_ABOUT THIS TASK_. Retype, word for word, each line between the lines holding "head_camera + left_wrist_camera" and "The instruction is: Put", inclusive, and leave the rest of the data alone.

_DATA BLOCK_.
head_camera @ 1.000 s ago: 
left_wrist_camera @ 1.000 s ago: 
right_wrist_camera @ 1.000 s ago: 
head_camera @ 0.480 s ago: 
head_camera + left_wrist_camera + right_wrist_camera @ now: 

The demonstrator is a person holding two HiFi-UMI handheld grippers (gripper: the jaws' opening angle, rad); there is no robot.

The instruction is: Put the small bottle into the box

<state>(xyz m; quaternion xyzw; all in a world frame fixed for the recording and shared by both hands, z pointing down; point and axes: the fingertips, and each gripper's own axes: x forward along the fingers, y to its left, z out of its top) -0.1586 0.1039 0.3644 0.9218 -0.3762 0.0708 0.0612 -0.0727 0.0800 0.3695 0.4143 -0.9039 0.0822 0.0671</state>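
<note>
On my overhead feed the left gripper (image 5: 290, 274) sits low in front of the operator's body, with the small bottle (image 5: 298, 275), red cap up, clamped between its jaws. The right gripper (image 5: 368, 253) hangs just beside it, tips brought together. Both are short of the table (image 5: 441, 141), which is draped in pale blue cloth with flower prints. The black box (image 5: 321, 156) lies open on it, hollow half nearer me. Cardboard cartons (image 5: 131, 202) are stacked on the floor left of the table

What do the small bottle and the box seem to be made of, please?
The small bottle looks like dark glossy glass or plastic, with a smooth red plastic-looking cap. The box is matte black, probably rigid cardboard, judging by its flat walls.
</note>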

_THE ANSWER_.
head_camera + left_wrist_camera + right_wrist_camera @ now: 

The demonstrator is a person holding two HiFi-UMI handheld grippers (gripper: the jaws' opening angle, rad); there is no robot.

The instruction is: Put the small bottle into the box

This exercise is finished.